* _Exercise instructions_
Find the word "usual" in the data below and copy each line that holds it.

[Entries taken from a collection]
────────────────────────────────────────

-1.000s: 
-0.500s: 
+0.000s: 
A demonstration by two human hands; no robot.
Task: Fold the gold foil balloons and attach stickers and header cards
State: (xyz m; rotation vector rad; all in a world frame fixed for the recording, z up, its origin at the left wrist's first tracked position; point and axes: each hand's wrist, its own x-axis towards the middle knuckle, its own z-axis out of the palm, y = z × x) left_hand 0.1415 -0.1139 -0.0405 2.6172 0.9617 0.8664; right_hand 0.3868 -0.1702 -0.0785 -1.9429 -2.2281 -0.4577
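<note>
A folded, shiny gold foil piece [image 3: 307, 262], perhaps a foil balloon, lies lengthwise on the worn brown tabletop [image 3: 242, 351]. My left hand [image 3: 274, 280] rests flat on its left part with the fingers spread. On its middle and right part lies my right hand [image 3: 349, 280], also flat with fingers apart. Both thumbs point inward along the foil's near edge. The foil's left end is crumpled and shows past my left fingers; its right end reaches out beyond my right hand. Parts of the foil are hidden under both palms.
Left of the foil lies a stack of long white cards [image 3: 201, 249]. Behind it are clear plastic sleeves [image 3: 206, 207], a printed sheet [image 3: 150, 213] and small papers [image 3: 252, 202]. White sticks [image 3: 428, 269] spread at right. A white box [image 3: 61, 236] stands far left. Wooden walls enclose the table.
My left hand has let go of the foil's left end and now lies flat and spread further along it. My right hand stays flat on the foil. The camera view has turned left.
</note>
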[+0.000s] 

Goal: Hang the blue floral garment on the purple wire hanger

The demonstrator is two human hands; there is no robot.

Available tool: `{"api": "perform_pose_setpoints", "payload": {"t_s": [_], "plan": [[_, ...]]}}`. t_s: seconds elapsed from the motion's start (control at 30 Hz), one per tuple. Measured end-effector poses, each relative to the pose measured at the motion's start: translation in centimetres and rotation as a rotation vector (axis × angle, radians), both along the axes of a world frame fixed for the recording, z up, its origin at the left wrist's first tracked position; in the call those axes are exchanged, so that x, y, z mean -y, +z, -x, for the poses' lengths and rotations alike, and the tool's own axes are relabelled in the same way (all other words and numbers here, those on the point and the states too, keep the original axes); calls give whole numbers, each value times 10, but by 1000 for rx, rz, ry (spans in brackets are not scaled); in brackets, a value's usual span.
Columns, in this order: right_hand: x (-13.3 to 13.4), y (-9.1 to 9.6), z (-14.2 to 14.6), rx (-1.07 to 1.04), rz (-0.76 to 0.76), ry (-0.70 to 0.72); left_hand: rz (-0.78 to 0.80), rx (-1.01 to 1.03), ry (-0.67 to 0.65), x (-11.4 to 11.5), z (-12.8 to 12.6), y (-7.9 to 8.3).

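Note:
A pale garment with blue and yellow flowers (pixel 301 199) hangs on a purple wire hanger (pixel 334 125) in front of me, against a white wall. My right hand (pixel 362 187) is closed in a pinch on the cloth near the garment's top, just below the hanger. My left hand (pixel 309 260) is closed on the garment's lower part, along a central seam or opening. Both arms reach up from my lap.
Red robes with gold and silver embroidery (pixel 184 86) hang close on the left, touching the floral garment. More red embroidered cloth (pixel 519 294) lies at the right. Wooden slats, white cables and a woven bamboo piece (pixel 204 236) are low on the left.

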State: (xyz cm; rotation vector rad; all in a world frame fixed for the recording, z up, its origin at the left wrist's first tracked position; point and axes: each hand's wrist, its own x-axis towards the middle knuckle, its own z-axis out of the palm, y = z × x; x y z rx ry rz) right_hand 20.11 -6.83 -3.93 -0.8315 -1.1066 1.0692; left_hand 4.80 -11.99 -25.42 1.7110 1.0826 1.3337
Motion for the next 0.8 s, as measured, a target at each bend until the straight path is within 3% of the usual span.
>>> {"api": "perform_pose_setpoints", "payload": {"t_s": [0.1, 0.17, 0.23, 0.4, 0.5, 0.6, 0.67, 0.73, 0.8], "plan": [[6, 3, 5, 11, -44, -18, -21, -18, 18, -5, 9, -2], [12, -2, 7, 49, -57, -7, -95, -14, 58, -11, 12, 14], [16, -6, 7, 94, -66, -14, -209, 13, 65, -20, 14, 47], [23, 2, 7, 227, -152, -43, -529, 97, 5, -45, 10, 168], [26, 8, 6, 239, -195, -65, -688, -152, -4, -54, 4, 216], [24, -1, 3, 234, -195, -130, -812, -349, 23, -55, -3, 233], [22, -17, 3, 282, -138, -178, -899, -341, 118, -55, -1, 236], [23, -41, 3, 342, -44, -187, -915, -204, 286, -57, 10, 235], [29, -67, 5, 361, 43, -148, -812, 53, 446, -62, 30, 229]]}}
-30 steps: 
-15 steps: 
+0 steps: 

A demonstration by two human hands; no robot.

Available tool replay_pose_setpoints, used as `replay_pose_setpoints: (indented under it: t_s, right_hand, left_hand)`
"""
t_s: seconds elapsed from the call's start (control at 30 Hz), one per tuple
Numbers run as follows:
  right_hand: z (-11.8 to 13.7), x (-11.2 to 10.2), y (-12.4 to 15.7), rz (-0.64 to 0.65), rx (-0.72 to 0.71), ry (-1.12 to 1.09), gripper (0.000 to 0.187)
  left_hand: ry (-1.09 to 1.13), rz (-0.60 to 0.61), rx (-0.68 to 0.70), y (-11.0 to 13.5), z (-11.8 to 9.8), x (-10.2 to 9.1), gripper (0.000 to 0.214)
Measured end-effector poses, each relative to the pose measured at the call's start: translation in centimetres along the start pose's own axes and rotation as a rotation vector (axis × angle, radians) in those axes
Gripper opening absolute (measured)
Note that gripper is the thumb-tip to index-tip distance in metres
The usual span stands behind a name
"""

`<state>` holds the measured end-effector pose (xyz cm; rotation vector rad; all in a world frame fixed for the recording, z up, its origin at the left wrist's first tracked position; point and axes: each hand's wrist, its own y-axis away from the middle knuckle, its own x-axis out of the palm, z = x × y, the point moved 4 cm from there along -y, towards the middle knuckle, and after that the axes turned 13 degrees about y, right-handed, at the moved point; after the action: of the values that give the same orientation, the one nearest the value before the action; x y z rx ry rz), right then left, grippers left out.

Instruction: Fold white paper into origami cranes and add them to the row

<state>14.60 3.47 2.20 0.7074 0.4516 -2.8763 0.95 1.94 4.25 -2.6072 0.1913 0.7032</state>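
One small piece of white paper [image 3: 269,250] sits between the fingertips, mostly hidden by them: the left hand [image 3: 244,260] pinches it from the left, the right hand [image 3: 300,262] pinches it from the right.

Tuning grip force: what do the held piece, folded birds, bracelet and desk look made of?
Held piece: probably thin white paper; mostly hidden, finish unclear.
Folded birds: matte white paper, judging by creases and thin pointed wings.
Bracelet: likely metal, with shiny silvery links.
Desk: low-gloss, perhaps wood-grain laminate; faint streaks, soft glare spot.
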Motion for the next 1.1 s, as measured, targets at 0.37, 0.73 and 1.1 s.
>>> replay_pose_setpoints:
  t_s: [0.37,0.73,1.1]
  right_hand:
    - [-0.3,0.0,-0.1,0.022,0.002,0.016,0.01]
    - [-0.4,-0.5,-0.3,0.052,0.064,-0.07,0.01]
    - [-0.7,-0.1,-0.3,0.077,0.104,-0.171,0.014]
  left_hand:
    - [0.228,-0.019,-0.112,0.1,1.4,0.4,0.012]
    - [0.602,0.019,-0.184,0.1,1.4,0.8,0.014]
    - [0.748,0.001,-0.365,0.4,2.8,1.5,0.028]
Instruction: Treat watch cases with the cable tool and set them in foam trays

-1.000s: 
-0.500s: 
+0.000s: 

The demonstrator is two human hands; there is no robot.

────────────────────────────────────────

* _Solution to the problem_
Available tool: `{"api": "perform_pose_setpoints", "payload": {"t_s": [_], "plan": [[_, ...]]}}`. t_s: seconds elapsed from the motion's start (control at 30 Hz), one per tuple. Measured end-effector poses, each relative to the pose measured at the motion's start: translation in centimetres and rotation as a rotation vector (axis × angle, radians), both along the axes of a world frame fixed for the recording, z up, its origin at the left wrist's first tracked position; in the call those axes are exchanged, so that x, y, z mean -y, +z, -x, for the poses' lengths and rotations alike, and the tool's own axes are relabelled in the same way (all other words and numbers here, those on the point and the states too, keep the original axes); calls give whole numbers, each value times 10, but by 1000 for rx, rz, ry (spans in brackets are not scaled); in brackets, a value's usual span.
Motion for the next 0.8 s, as measured, a target at each bend until the straight path is within 3% of the usual span.
The usual span stands behind a name

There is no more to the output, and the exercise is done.